## Stored items
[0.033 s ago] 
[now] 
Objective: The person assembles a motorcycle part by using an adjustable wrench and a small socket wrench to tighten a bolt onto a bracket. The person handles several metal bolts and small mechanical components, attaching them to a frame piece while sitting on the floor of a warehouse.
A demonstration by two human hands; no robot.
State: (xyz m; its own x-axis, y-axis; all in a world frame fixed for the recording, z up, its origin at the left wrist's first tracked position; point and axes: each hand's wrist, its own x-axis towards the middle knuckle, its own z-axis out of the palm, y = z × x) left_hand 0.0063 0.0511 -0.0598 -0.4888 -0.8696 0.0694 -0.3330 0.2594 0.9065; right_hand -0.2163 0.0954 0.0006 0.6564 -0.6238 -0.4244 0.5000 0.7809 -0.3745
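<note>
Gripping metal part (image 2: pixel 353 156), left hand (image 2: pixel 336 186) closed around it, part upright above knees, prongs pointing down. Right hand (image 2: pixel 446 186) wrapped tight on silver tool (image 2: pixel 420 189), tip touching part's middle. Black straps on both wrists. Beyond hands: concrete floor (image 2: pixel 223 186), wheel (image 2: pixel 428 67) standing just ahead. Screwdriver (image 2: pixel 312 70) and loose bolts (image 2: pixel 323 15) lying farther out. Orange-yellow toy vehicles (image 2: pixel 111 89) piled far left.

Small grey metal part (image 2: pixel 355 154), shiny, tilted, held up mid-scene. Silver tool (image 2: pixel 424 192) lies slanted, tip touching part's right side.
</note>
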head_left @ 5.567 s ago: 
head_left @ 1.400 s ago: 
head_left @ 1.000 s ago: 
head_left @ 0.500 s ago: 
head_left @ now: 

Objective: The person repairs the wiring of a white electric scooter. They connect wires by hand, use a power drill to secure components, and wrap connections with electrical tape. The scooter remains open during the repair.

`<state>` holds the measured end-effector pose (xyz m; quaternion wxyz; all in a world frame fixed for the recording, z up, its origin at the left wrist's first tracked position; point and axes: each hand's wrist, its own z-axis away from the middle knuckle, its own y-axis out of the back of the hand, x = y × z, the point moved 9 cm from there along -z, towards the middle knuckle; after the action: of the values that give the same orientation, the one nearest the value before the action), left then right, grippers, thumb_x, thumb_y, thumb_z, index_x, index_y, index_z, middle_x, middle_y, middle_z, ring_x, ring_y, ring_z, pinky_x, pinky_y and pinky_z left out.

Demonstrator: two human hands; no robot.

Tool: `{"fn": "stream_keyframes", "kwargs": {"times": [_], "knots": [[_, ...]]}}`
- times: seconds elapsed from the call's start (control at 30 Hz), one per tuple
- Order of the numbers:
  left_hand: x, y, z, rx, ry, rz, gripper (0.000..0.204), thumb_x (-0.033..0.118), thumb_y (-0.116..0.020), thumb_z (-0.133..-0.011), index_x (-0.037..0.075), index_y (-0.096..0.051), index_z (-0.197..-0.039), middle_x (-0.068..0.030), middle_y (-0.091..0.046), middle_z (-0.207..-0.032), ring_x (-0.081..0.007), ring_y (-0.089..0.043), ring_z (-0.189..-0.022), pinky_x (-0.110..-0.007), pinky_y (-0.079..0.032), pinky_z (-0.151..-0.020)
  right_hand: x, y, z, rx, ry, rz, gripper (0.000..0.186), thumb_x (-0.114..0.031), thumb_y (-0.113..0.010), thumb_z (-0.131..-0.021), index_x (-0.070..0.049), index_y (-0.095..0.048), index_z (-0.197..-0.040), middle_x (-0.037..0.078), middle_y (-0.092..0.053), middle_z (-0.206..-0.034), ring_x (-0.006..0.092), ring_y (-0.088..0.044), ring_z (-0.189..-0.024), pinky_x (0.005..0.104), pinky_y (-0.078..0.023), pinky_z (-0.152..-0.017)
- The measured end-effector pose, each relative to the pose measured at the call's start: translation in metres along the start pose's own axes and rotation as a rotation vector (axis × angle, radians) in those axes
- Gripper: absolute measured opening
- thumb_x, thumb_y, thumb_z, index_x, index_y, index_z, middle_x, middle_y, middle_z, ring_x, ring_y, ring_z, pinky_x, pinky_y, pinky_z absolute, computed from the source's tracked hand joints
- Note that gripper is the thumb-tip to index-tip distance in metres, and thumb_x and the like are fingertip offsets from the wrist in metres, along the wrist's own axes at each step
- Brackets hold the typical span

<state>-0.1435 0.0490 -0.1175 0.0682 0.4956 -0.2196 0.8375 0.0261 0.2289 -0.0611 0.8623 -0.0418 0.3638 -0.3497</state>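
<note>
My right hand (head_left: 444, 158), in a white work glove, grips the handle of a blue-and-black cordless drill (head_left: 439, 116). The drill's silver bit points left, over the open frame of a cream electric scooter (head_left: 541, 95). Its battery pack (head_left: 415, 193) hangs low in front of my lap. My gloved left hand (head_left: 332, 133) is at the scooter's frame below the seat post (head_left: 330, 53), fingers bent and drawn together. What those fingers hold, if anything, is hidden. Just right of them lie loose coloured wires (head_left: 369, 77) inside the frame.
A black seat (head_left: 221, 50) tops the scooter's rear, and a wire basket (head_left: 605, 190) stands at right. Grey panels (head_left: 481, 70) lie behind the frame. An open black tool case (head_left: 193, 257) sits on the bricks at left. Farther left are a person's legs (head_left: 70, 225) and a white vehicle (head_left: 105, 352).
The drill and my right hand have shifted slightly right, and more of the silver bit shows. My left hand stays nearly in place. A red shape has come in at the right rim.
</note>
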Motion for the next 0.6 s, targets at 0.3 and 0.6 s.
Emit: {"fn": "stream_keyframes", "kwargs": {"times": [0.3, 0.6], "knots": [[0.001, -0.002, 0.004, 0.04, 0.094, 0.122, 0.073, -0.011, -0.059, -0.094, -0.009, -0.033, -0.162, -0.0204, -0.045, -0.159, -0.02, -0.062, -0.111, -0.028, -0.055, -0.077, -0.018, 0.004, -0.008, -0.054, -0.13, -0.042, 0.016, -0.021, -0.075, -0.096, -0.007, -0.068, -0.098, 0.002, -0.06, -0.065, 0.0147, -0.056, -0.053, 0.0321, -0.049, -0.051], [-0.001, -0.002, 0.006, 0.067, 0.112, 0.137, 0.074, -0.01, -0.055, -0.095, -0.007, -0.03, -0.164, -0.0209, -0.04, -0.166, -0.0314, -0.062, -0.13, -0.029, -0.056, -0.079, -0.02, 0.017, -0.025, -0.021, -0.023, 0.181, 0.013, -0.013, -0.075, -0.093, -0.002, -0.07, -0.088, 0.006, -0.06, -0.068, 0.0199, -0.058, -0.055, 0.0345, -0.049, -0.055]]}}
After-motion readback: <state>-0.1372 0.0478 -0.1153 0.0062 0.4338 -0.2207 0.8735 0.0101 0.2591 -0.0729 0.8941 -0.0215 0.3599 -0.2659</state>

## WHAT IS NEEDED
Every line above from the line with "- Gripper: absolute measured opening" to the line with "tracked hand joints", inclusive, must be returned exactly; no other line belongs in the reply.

## REPLY
- Gripper: absolute measured opening
- thumb_x, thumb_y, thumb_z, index_x, index_y, index_z, middle_x, middle_y, middle_z, ring_x, ring_y, ring_z, pinky_x, pinky_y, pinky_z absolute, computed from the source's tracked hand joints

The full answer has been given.